Blood Ties by Ben Crane
Author:Ben Crane
Language: eng
Format: epub
Publisher: University of Chicago Press
Published: 2020-04-15T00:00:00+00:00
5
‘CC’
Summer
I am sitting at a small wooden table, eating ice cream with my son. He has strawberry. I have mint choc chip. His mother has gone off to get a cup of tea. I tell him about my egg and the chick that has just hatched. I tell him about Pakistan. He talks about learning about different religions at school, and we get sidetracked by different ways of life, cultures and people.
‘Are people born religious?’
‘No, we are born animals and pretend to forget.’
‘What’s a Mohammed?’
‘A prophet. A bit like a Jesus, except he flew falcons and didn’t go fishing or bake bread.’
‘Do you believe in God?’
‘Not really. God seems a bit obvious. It’s not nearly beautiful enough to explain it all. I don’t really believe in anything religious, to be honest. Do you believe in God?’
‘Not any more, but I believe in heaven and hell.’
The questions keep rolling. His mum returns and we eventually get back to my egg and chick. I ask him to think of a name beginning with ‘C’. Without hesitation he bounces back, ‘Chief,’ and I reply, ‘Catcher.’ The little chick has a name: Chief Catcher, or CC for short.
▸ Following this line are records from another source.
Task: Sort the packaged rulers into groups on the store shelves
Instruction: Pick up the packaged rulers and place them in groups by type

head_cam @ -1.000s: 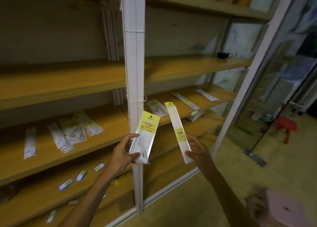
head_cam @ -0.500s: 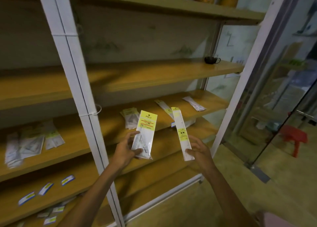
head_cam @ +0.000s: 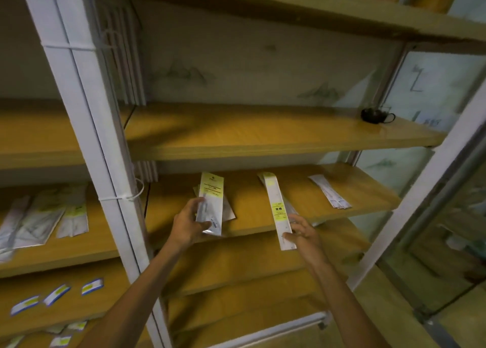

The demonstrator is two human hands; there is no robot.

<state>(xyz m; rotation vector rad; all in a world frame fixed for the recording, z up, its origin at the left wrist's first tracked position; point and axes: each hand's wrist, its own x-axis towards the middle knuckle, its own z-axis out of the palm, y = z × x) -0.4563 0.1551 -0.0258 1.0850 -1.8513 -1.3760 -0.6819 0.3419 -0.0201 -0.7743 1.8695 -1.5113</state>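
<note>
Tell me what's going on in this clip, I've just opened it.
A person stands at wooden store shelves sorting packaged rulers. The left hand grips a wide clear packet with a yellow header, held over a small pile of similar wide packets on the middle wooden shelf. The right hand holds a long narrow ruler packet with a yellow label above the same shelf, in front of other narrow packets. Neither packet has been set down yet.

The narrow ruler pack (head_cam: 278,211) in the right hand (head_cam: 302,236) carried a yellow label with two bold dark characters, too blurred to make out for sure. The wide pack (head_cam: 211,203) in the left hand (head_cam: 188,222) had a yellow header with fine print and a small logo, all too small to read.
</note>
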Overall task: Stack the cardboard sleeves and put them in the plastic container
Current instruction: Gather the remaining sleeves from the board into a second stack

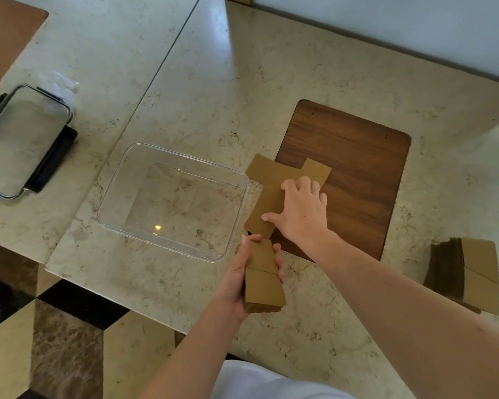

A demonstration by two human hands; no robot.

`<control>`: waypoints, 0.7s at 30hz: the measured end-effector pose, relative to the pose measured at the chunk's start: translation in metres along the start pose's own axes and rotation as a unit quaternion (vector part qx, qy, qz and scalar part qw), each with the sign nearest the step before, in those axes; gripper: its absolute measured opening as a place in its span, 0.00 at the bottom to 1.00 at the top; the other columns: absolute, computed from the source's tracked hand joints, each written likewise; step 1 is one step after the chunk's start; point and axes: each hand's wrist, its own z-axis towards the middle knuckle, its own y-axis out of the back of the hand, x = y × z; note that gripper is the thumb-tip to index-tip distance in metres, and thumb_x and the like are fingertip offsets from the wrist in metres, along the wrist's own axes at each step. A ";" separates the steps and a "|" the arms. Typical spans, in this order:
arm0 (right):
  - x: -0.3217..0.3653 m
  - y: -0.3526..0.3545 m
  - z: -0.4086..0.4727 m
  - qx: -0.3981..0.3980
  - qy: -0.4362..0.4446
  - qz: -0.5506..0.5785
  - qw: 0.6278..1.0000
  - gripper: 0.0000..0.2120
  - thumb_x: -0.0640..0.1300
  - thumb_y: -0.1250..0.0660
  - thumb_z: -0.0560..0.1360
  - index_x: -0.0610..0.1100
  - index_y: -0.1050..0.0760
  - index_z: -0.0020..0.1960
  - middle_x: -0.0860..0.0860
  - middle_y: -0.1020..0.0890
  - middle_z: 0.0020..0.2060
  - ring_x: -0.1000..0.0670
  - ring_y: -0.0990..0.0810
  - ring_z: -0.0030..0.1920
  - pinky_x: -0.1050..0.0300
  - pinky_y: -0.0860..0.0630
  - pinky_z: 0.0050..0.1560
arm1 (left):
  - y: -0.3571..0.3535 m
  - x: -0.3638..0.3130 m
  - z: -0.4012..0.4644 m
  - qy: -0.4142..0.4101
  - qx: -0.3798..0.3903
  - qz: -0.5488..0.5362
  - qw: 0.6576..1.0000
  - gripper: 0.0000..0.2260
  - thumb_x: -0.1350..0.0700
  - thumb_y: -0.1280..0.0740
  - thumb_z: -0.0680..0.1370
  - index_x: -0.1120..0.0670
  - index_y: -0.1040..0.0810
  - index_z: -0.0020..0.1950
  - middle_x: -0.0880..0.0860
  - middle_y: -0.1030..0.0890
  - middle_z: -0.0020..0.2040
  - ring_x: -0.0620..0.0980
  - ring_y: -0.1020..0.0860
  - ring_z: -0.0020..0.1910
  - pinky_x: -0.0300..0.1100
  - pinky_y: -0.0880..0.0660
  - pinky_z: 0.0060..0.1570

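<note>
Marble counter: left hand grips sleeve stack; right hand spread flat on loose sleeves.

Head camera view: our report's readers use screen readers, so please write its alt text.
A person's left hand grips a stack of cardboard sleeves while the right hand presses on loose sleeves lying beside an empty clear plastic container on a marble table.

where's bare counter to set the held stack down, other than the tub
Bare marble lies between the wooden board and the sleeve pile at right, and beyond the clear container. Crowded where loose sleeves meet the right hand and left hand.
</note>
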 end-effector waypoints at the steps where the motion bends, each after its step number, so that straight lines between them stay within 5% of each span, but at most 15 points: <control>1: 0.002 -0.001 0.001 -0.005 -0.002 0.002 1.000 0.36 0.66 0.23 0.66 0.46 0.29 0.65 0.46 0.28 0.61 0.43 0.30 0.62 0.47 0.32 0.62 | 0.002 -0.001 0.000 0.002 -0.003 -0.011 1.000 0.27 0.42 0.17 0.66 0.53 0.19 0.58 0.62 0.20 0.57 0.57 0.20 0.47 0.53 0.18 0.41; 4: 0.003 0.003 0.005 -0.003 -0.015 0.021 1.000 0.36 0.62 0.20 0.65 0.44 0.31 0.61 0.47 0.24 0.56 0.43 0.27 0.58 0.47 0.32 0.60 | 0.006 -0.004 -0.003 0.017 -0.002 -0.023 1.000 0.24 0.44 0.19 0.71 0.53 0.20 0.60 0.62 0.20 0.57 0.57 0.20 0.48 0.51 0.18 0.41; 9: 0.001 0.013 -0.006 0.029 0.021 0.086 0.996 0.24 0.49 0.23 0.74 0.45 0.37 0.56 0.52 0.22 0.35 0.46 0.21 0.37 0.48 0.27 0.46 | 0.004 -0.006 0.000 0.043 -0.009 0.013 0.999 0.17 0.50 0.20 0.74 0.52 0.18 0.60 0.62 0.18 0.55 0.58 0.18 0.47 0.51 0.18 0.41; 13: -0.019 0.034 -0.008 -0.002 -0.020 0.281 0.959 0.12 0.40 0.37 0.83 0.44 0.27 0.67 0.48 0.17 0.53 0.53 0.19 0.45 0.50 0.20 0.51 | 0.002 -0.009 0.006 0.042 -0.011 0.020 0.999 0.18 0.44 0.22 0.75 0.52 0.17 0.59 0.62 0.18 0.54 0.57 0.18 0.44 0.50 0.19 0.39; 17: -0.041 0.063 -0.008 -0.006 -0.026 0.339 0.940 0.15 0.41 0.42 0.85 0.54 0.19 0.57 0.62 0.19 0.50 0.70 0.24 0.40 0.68 0.30 0.41 | -0.005 -0.012 0.012 0.045 -0.003 -0.012 0.999 0.25 0.35 0.27 0.74 0.50 0.19 0.63 0.61 0.18 0.55 0.57 0.19 0.45 0.49 0.20 0.40; 21: -0.039 0.068 -0.018 0.064 0.011 0.273 0.960 0.12 0.43 0.42 0.85 0.53 0.21 0.57 0.57 0.18 0.47 0.57 0.19 0.41 0.62 0.25 0.37 | -0.022 -0.009 0.025 0.034 0.022 0.045 0.998 0.33 0.33 0.22 0.67 0.53 0.17 0.64 0.61 0.16 0.56 0.58 0.17 0.47 0.51 0.18 0.41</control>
This is the first bird of prey my son has named. It will be the first hawk he has seen in flight and the first hawk he has seen hunting.
Imprinting
There are a variety of different ways to raise a hawk. Some are easier and more commonly understood than others. The history of falconry, its literature, novels and a large proportion of the falconry hawks used in the West are parent-reared. These hawks arrive at the falconer’s fully formed, having spent the first part of their lives raised by adult parents either in the wild or bred in captivity. The isolated nature of their formative weeks, without any form of human interaction, creates high levels of fear. Locked away through this fear, a hawk’s true nature is muffled, skewed and partially hidden. Similarly to Girl, parent-reared hawks possess an ‘otherness’, a separateness that remains difficult, if not impossible, to bridge. They have no real sense of loyalty or attachment, and very few falconers manage to overcome this barrier. Even the most observant human will only ever understand or relate to a parent-reared hawk through an opaque veil, guesswork and the prism of misplaced anthropomorphism.
CC is very different.
I will raise him using a method that contrasts significantly with parent-rearing. My aim is to imprint him. The process of imprinting a hawk is time-consuming and difficult to get right. As a method it is ancient, arguably first attempted by the berkutchi of Kazakhstan. As a process, it did not travel well through history, or along the trade routes where fully grown hawks and falcon were the norm and far easier to transport. Consequently, imprinting is little understood by people outside avian and scientific circles. Even within the small world of British falconry, only a handful of falconers regularly attempt or use imprinting consistently as a method of training.